(Items from a data source)
* * * *

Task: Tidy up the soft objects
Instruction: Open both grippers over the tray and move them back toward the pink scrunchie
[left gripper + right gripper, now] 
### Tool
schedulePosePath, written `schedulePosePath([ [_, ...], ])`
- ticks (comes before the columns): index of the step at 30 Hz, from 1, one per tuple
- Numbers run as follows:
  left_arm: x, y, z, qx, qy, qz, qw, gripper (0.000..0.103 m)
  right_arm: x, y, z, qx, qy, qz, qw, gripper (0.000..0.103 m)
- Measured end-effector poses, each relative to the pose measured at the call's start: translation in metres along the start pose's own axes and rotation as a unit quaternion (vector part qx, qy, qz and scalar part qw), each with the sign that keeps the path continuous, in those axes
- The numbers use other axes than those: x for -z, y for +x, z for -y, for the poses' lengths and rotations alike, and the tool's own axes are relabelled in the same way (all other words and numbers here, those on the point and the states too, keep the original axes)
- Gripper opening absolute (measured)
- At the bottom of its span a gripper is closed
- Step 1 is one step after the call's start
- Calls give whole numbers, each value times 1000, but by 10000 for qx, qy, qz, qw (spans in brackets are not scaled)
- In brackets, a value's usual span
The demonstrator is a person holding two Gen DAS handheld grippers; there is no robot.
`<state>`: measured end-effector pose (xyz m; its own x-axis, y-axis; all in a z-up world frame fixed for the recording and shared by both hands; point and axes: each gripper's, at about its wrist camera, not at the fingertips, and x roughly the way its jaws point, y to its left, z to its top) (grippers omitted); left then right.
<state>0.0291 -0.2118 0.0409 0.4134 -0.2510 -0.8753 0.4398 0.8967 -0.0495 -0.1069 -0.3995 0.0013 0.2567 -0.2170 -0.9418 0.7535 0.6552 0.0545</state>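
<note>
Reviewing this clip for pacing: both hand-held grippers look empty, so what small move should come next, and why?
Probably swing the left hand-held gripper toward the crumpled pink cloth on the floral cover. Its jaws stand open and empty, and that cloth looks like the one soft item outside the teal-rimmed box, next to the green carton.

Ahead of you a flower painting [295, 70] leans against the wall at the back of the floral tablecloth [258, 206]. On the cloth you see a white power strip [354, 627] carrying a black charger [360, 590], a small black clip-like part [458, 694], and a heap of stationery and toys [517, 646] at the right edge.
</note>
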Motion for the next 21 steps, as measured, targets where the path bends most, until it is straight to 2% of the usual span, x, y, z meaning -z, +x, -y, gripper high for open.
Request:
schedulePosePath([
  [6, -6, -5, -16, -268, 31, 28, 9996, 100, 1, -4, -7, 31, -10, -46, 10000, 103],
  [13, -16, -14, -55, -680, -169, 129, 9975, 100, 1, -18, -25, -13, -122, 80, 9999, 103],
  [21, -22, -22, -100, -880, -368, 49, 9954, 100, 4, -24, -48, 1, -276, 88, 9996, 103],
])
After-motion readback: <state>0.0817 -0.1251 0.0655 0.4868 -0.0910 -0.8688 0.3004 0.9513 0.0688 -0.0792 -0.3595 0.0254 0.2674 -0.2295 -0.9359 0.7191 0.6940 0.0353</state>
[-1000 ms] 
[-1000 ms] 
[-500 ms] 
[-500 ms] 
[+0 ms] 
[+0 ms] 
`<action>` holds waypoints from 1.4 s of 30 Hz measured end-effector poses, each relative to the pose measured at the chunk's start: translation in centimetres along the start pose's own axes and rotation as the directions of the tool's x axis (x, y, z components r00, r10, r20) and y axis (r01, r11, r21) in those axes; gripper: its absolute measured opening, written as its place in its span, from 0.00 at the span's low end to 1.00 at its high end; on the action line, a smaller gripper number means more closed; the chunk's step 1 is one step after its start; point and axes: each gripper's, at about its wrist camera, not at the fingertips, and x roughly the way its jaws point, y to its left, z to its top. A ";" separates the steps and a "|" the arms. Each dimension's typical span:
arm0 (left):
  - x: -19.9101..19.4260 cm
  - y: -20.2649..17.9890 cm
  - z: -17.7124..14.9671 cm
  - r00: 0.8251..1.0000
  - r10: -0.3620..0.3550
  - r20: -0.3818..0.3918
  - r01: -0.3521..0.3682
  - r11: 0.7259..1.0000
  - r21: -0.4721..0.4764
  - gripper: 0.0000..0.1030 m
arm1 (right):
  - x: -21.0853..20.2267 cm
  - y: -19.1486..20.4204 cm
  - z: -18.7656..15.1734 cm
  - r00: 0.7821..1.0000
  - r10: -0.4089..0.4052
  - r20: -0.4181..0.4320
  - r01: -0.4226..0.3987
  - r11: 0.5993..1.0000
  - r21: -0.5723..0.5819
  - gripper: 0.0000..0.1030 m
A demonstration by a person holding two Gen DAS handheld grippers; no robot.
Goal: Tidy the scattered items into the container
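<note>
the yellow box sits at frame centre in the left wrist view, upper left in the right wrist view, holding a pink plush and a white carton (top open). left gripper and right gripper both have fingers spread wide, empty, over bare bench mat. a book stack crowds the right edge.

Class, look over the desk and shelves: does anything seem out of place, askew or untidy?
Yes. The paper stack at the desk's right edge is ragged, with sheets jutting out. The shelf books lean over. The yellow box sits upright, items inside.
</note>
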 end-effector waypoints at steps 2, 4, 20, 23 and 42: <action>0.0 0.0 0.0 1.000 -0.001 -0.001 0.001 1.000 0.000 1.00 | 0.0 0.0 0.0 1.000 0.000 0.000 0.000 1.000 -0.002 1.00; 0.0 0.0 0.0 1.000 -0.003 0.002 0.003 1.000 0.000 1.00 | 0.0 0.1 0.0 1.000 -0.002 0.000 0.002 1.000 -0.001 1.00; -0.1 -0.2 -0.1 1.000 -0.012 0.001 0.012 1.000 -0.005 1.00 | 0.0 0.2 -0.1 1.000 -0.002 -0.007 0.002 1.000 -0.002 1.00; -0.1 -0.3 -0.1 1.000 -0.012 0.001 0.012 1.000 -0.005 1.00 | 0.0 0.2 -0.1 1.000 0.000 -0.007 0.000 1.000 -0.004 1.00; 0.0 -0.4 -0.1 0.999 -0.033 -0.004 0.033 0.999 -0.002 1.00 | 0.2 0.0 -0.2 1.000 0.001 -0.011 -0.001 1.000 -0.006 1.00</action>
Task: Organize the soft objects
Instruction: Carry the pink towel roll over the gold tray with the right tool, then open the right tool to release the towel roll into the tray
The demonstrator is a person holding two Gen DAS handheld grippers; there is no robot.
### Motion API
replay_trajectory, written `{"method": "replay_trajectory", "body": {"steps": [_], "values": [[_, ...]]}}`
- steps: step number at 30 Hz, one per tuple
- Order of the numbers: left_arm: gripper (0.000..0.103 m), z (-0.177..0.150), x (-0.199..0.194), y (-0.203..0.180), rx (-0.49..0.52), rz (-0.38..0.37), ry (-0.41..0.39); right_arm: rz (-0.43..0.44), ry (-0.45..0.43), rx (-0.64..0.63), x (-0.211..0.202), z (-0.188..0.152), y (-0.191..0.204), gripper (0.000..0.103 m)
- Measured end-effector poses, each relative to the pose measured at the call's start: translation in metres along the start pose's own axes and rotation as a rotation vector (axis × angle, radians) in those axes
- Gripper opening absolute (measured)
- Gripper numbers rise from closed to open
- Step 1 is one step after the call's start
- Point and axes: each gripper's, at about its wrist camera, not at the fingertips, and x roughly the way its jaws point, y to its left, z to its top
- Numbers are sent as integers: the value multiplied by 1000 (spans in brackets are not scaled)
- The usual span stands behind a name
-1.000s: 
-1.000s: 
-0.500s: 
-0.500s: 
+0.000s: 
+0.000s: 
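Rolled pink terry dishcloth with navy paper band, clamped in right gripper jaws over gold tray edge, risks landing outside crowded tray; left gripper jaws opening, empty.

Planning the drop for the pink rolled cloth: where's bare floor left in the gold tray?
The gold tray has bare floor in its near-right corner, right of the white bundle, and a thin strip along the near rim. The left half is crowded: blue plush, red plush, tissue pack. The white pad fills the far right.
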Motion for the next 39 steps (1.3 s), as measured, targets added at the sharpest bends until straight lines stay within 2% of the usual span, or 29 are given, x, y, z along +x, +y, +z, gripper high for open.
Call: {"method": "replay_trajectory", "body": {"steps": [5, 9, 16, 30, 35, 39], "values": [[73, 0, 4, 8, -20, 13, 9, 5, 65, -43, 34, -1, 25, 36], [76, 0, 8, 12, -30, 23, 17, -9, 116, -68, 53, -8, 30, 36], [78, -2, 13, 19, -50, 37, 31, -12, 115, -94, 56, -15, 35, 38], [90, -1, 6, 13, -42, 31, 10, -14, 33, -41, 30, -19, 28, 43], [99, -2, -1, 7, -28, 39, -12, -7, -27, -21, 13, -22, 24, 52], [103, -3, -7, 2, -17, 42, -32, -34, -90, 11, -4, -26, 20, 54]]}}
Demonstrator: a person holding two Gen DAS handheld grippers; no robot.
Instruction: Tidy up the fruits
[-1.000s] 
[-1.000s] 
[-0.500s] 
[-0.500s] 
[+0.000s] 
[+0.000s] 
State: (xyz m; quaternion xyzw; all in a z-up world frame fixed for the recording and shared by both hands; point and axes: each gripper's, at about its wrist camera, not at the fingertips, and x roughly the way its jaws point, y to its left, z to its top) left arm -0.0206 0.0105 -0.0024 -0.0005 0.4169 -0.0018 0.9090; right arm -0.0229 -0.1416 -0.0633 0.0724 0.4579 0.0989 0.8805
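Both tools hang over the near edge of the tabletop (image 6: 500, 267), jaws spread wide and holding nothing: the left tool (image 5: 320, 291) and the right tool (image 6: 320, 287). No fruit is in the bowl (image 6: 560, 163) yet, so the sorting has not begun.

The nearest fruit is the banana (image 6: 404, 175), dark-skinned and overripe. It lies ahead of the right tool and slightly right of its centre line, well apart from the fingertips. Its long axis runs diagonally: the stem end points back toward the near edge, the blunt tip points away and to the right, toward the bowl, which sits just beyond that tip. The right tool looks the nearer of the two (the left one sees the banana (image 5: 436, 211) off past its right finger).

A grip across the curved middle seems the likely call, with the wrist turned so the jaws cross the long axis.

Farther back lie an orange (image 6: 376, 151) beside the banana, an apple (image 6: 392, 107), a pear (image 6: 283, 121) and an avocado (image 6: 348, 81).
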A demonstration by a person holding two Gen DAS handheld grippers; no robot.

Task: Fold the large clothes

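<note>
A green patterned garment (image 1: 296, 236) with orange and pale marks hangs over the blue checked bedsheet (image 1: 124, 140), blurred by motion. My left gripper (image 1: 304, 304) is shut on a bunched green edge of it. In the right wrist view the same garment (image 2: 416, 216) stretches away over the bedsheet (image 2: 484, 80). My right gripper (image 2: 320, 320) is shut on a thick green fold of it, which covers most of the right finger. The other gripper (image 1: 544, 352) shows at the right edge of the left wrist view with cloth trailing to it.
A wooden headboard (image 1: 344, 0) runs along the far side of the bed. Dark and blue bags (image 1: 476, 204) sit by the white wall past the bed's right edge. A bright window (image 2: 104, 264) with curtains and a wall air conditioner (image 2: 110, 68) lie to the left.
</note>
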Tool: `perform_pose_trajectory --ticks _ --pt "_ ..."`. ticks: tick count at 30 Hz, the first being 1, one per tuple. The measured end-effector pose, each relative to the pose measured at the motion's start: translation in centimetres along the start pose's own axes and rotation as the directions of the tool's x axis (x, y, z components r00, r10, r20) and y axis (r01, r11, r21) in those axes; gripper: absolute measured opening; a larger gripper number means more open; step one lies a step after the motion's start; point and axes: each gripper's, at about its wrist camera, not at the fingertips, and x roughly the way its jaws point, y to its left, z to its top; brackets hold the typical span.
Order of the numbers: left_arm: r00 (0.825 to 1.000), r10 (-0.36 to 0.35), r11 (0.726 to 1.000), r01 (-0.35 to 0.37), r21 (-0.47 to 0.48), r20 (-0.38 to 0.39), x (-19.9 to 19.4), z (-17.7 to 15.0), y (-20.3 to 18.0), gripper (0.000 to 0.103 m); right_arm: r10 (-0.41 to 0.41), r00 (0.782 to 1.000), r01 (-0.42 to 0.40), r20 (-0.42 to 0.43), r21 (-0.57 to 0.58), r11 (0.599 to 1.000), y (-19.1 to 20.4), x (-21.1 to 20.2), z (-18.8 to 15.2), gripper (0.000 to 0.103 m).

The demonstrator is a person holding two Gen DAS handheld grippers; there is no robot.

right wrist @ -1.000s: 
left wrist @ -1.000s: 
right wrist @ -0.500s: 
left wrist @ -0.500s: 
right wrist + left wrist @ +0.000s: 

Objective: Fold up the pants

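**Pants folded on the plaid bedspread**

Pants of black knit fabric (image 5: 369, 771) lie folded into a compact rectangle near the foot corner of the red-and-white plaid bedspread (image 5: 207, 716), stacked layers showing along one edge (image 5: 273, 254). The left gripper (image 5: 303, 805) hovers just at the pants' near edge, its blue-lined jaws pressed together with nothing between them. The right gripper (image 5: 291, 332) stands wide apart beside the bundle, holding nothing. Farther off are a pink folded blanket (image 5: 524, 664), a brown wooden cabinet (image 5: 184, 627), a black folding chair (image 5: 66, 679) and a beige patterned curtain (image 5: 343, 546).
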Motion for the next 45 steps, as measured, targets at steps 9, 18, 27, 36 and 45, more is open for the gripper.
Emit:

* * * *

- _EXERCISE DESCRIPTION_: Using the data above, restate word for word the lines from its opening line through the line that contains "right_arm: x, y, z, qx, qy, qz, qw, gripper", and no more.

- _ANSWER SPACE_:
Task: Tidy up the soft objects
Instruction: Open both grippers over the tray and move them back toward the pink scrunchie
[left gripper + right gripper, now] 
### Tool
schedulePosePath, written `schedulePosePath([ [_, ...], ])`
- ticks (comes before the columns): index of the step at 30 Hz, from 1, one per tuple
- Numbers run as follows:
  left_arm: x, y, z, qx, qy, qz, qw, gripper (0.000..0.103 m)
  right_arm: x, y, z, qx, qy, qz, qw, gripper (0.000..0.103 m)

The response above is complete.